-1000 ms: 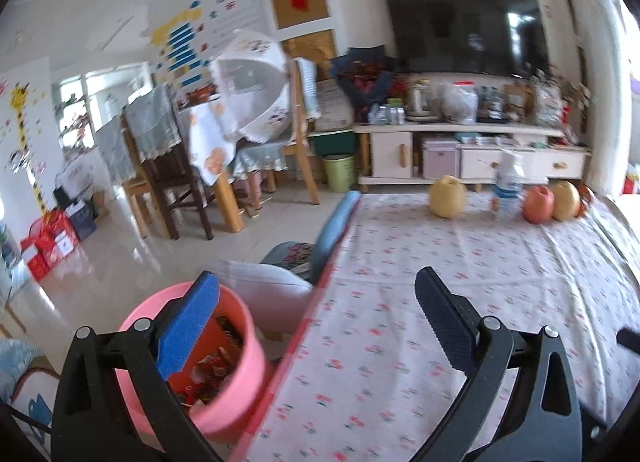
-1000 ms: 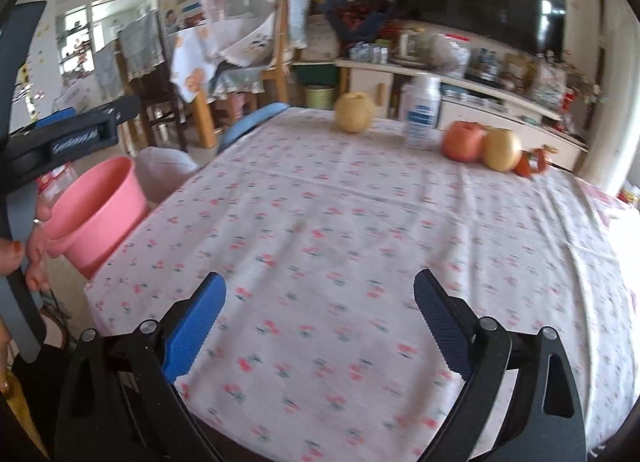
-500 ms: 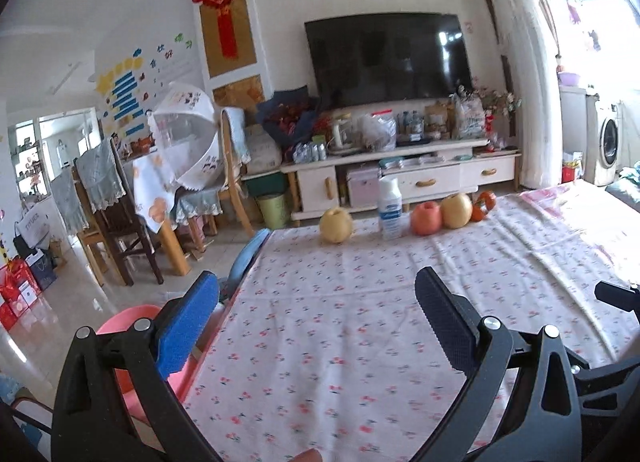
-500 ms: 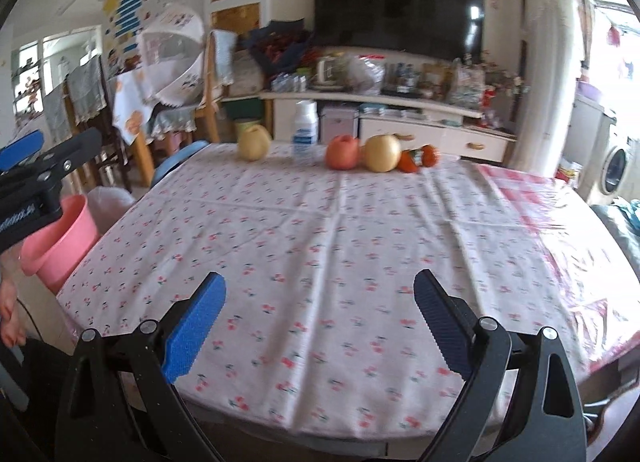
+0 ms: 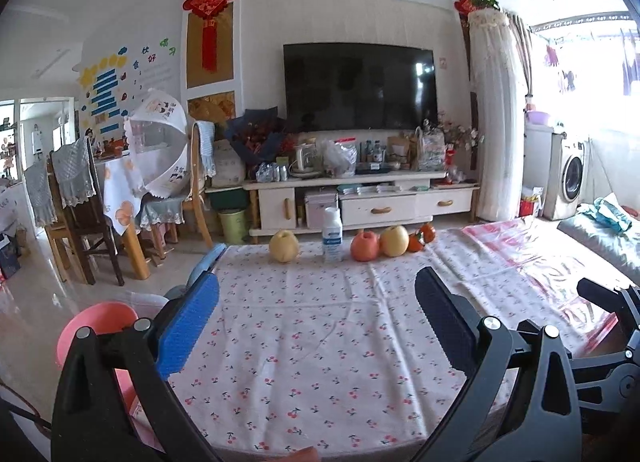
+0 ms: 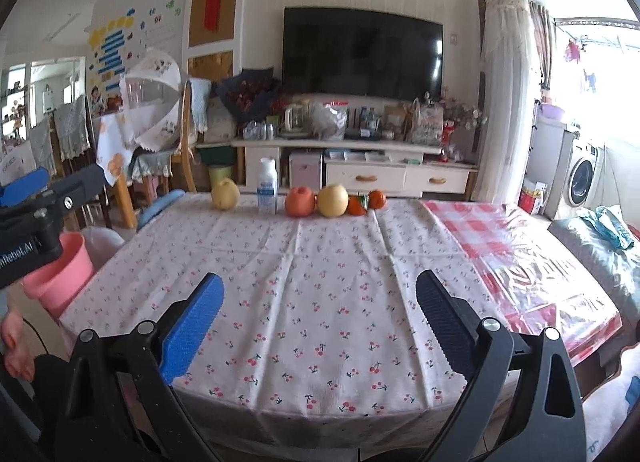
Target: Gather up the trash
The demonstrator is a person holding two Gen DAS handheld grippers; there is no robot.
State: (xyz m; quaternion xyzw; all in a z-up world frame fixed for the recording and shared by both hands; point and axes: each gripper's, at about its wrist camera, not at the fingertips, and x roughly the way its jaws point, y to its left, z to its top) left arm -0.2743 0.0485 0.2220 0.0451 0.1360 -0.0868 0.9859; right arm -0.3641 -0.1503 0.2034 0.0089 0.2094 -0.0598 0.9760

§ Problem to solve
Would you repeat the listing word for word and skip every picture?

§ Answer box
-1000 ms: 
-1000 ms: 
-500 ms: 
-500 ms: 
+0 ms: 
+0 ms: 
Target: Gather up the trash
The demonstrator is a person holding two Gen DAS handheld grippers; there is no robot.
State: (xyz m; quaternion xyzw; all in a z-up world frame fixed for the recording and shared by both hands; point and axes: each gripper's, at about its wrist camera, not at the fingertips, and x roughly the way its jaws point, y to its left, z to its top) left arm -0.2743 0.0485 0.2220 0.0451 0.1360 -0.0868 0.9859; right arm -0.3641 -0.1503 0.2034 0.0089 0.2094 -0.0598 0.9760

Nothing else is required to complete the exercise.